**Saved data entries:**
▼

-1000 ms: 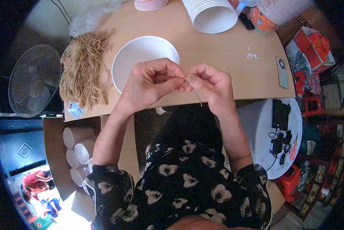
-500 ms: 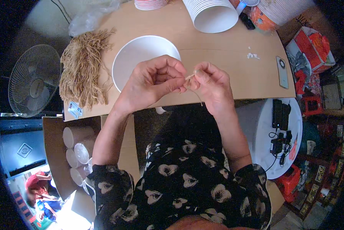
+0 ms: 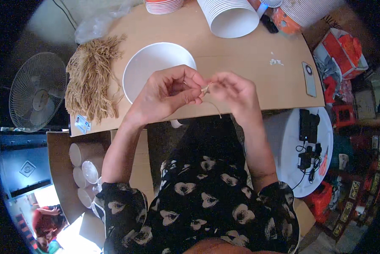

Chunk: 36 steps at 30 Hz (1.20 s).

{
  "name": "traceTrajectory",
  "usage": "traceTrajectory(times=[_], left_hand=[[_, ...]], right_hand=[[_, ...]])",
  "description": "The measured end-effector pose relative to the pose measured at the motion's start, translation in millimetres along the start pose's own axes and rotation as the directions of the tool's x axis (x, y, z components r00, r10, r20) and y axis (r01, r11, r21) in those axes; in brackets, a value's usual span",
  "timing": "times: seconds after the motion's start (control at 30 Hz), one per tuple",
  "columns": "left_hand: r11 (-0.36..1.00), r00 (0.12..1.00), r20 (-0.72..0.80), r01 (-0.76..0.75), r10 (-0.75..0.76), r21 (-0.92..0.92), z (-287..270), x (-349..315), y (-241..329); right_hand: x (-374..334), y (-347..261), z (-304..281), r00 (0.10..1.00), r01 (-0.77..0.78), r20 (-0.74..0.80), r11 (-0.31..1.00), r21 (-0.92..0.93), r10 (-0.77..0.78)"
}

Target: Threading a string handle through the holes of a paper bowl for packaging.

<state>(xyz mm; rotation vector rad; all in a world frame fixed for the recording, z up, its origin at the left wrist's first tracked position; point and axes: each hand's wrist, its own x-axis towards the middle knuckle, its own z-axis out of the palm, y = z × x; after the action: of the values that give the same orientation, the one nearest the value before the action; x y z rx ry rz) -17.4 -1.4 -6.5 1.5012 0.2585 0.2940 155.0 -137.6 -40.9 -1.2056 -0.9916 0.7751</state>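
A thin tan string (image 3: pixel 218 108), knotted or bunched near the fingertips, is pinched between the thumb and fingers of my left hand (image 3: pixel 162 95). Its loose end hangs below my hands. Close beside the knot is my right hand (image 3: pixel 237 95), its fingers curled and blurred by motion, so their grip on the string cannot be made out. Both hands are raised over the table's near edge, the left one in front of a large white bowl (image 3: pixel 141 63). To the left lies a thick heap of similar tan strings (image 3: pixel 90 78).
Stacked white paper tubs (image 3: pixel 234 21) lie at the table's back, with small white scraps (image 3: pixel 276 62) and a phone (image 3: pixel 309 79) toward the right. A cardboard box (image 3: pixel 58 169) holding clear containers stands below left, near a fan (image 3: pixel 37 91). Chargers rest on a white round lid (image 3: pixel 293 169).
My right hand's fingers have shifted at the knot and are now smeared by motion. My left hand keeps its pinch. At the lower left, a person in red has changed posture.
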Motion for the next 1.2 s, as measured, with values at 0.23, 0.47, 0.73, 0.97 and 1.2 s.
traceTrajectory(times=[0.23,0.47,0.73,0.97,1.2], left_hand=[[0.992,0.999,-0.01,0.039,-0.038,0.124,3.0,2.5,7.2],[0.938,0.979,-0.155,-0.072,0.131,0.338,14.1,-0.5,6.8],[0.762,0.946,-0.033,-0.239,0.323,0.603,11.1,-14.0,12.1],[0.514,0.816,0.003,-0.368,0.579,0.775,4.9,-32.7,-1.8],[0.446,0.866,-0.012,-0.246,0.5,0.86,-15.4,-49.6,-4.7]], right_hand=[[-3.8,3.6,15.7,0.993,0.046,-0.104,0.999,-0.013,-0.047],[-9.3,2.3,12.4,0.996,-0.09,0.031,0.985,0.145,0.086],[-30.4,-1.8,1.9,0.958,-0.248,0.177,0.962,0.112,0.227],[-53.8,-5.9,-17.7,0.994,0.1,0.01,0.918,0.383,-0.113],[-57.1,-20.4,-31.5,0.893,0.215,0.277,0.878,0.428,-0.354]])
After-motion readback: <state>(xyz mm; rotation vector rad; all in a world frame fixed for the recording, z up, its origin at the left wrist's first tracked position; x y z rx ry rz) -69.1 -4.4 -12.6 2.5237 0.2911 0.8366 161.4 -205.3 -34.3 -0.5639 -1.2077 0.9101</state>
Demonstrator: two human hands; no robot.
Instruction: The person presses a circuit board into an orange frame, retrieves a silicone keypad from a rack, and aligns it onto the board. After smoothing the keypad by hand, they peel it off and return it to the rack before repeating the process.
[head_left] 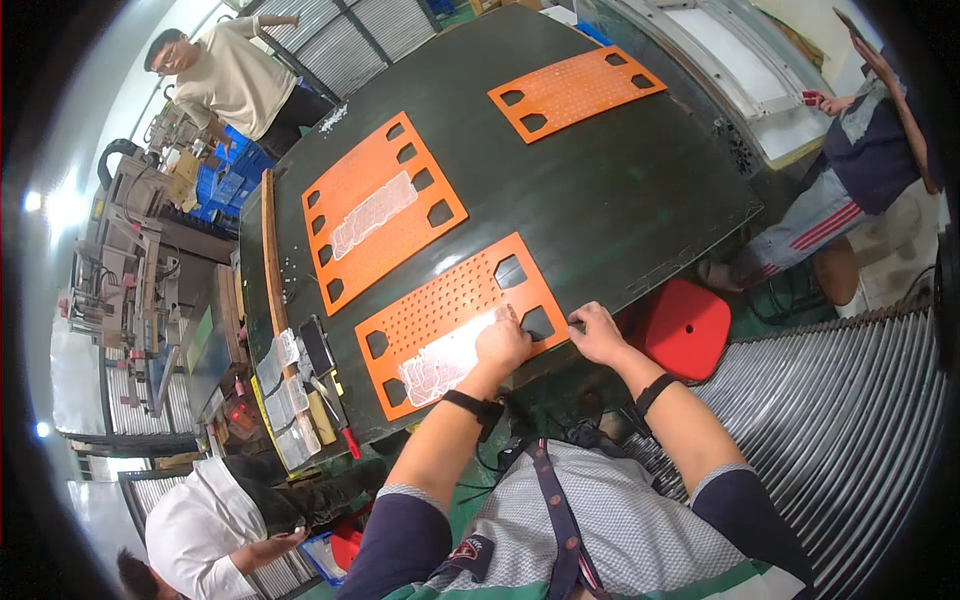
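Note:
A perforated orange board (pixel 441 303) with dark cut-outs lies at the near edge of the dark green table. On it rests a shiny, white-patterned clear sheet (pixel 438 369). My left hand (pixel 503 348) is closed at the right end of this sheet, its knuckles up; what its fingers hold, if anything, is hidden. To the right of the board, my right hand (pixel 597 333) hovers by the table edge with fingers curled together. Anything in that pinch is too small to make out. Another orange board (pixel 375 160) farther off carries a similar patterned sheet (pixel 374 214).
A third orange board (pixel 578 90) lies at the far right of the table (pixel 600 190). Along the left edge are a wooden strip (pixel 271 250), a phone (pixel 317 346) and a red-handled tool (pixel 346 428). A red stool (pixel 683 328) stands at right. Other people stand around.

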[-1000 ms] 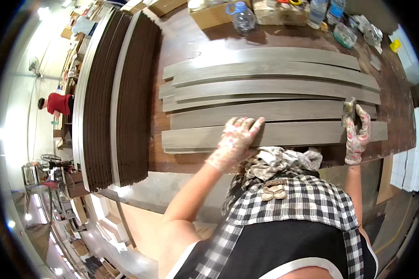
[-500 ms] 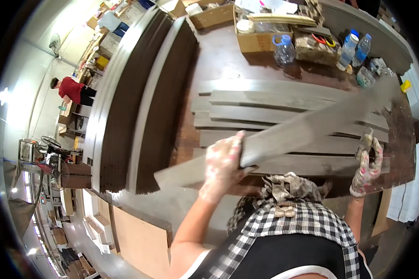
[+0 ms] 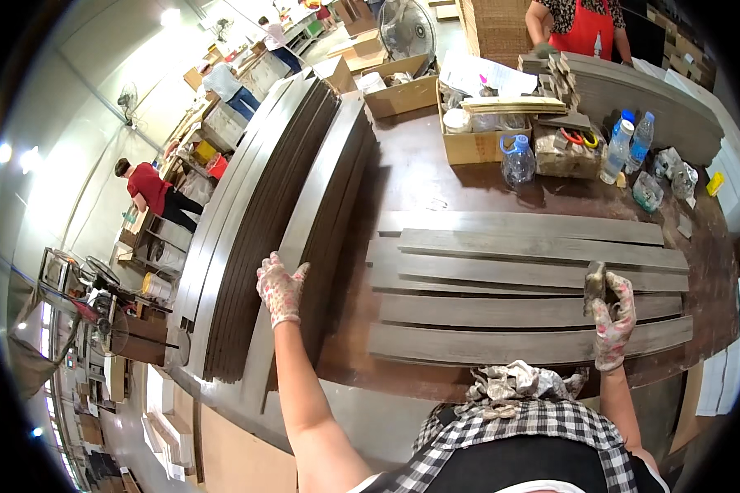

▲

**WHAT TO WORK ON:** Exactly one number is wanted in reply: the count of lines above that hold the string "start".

**PROBLEM SOLUTION:** 2